— Your objective —
Copy exactly, beginning with the line holding "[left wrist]" and ending with the final line of the data beneath this task; copy nothing else, and leave out every picture.

— The data —

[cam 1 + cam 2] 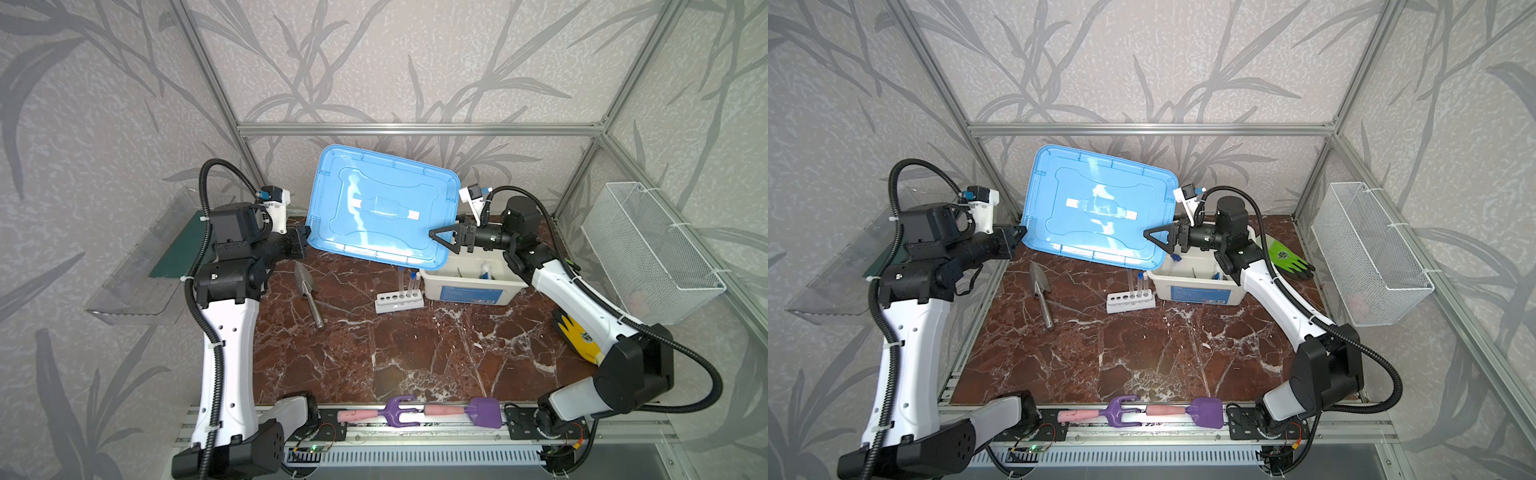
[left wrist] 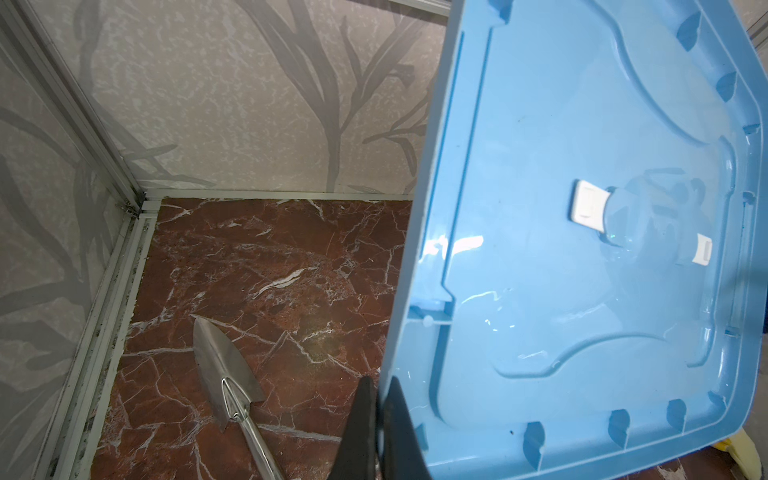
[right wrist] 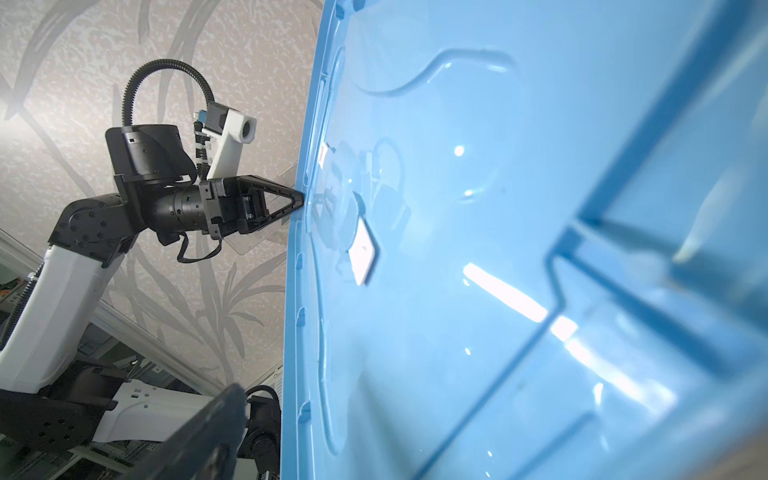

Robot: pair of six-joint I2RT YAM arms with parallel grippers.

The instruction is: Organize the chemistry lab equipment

— Output below —
[left wrist] 
[right wrist] 

Robot: pair of six-joint I2RT YAM arms with parallel grippers.

The instruction is: Organize the chemistry lab equipment

This completes the response.